WHAT TO WORK ON | Skip the pictures. Output only the lines below starting at the line with "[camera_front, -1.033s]" and ending at the line with "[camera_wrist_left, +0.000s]", both ends included, exactly as they are.
# # # # #
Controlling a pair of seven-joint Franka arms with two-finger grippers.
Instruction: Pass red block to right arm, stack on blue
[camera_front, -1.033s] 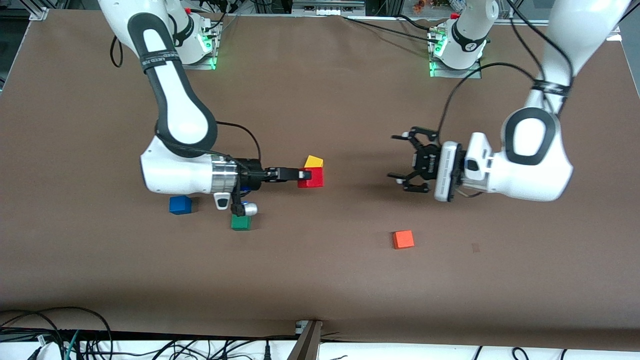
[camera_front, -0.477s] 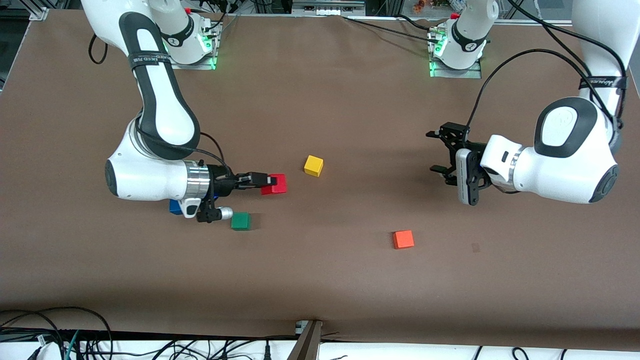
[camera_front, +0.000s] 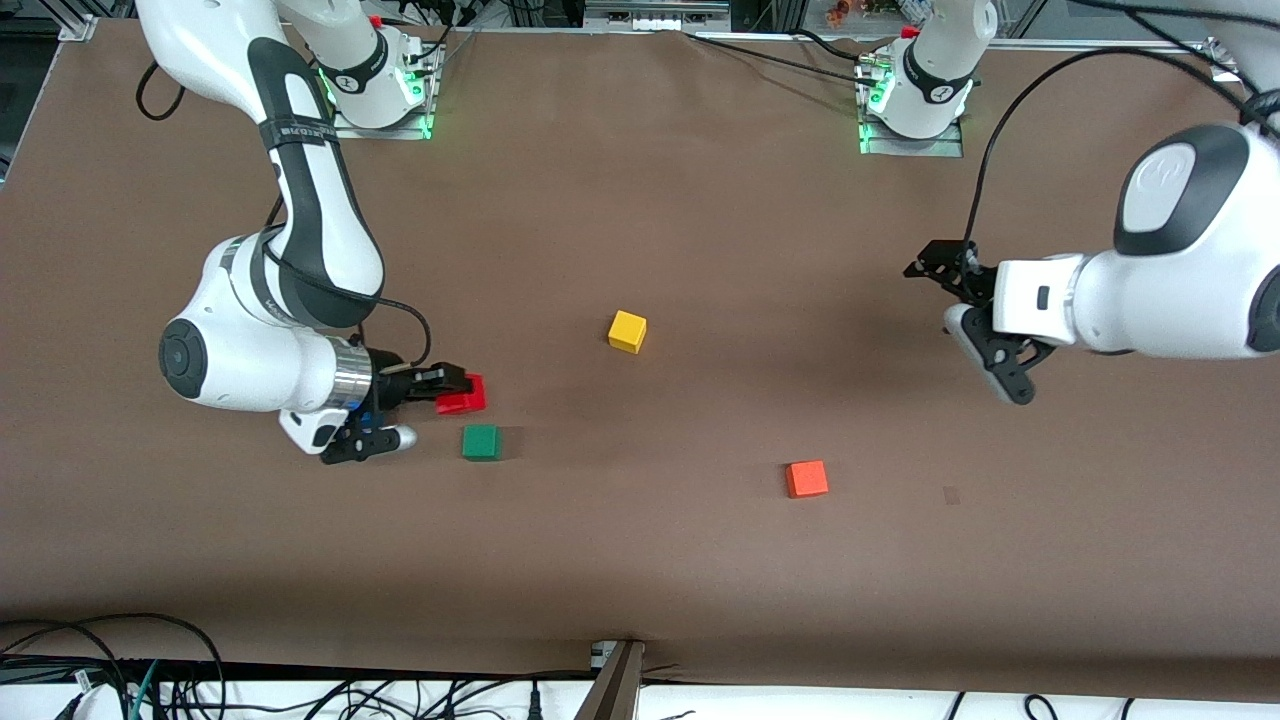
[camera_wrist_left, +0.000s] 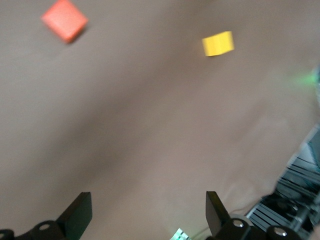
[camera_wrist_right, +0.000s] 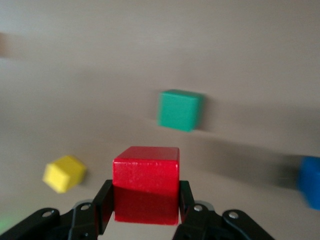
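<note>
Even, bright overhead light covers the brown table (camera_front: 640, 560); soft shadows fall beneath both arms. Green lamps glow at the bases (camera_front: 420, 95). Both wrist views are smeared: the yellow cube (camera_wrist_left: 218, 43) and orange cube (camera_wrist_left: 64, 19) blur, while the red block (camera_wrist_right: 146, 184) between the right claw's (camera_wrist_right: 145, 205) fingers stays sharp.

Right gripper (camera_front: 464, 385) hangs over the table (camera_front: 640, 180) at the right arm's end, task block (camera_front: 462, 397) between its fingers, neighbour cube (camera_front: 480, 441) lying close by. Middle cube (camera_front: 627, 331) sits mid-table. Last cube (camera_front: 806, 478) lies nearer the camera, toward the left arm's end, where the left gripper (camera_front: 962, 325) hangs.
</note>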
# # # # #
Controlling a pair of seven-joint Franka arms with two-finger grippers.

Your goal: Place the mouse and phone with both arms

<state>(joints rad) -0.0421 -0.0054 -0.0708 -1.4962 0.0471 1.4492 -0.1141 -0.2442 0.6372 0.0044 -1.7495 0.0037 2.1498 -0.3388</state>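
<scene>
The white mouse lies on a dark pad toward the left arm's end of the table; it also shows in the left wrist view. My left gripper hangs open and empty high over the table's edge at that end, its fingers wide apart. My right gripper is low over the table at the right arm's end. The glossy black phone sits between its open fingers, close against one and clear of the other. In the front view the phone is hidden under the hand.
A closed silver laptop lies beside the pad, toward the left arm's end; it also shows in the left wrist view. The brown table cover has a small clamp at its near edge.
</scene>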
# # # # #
RESPONSE TO THE TASK |
[camera_front, -1.033s] 
[camera_front, -0.477s] 
[camera_front, +0.000s] 
[camera_wrist_left, +0.000s] 

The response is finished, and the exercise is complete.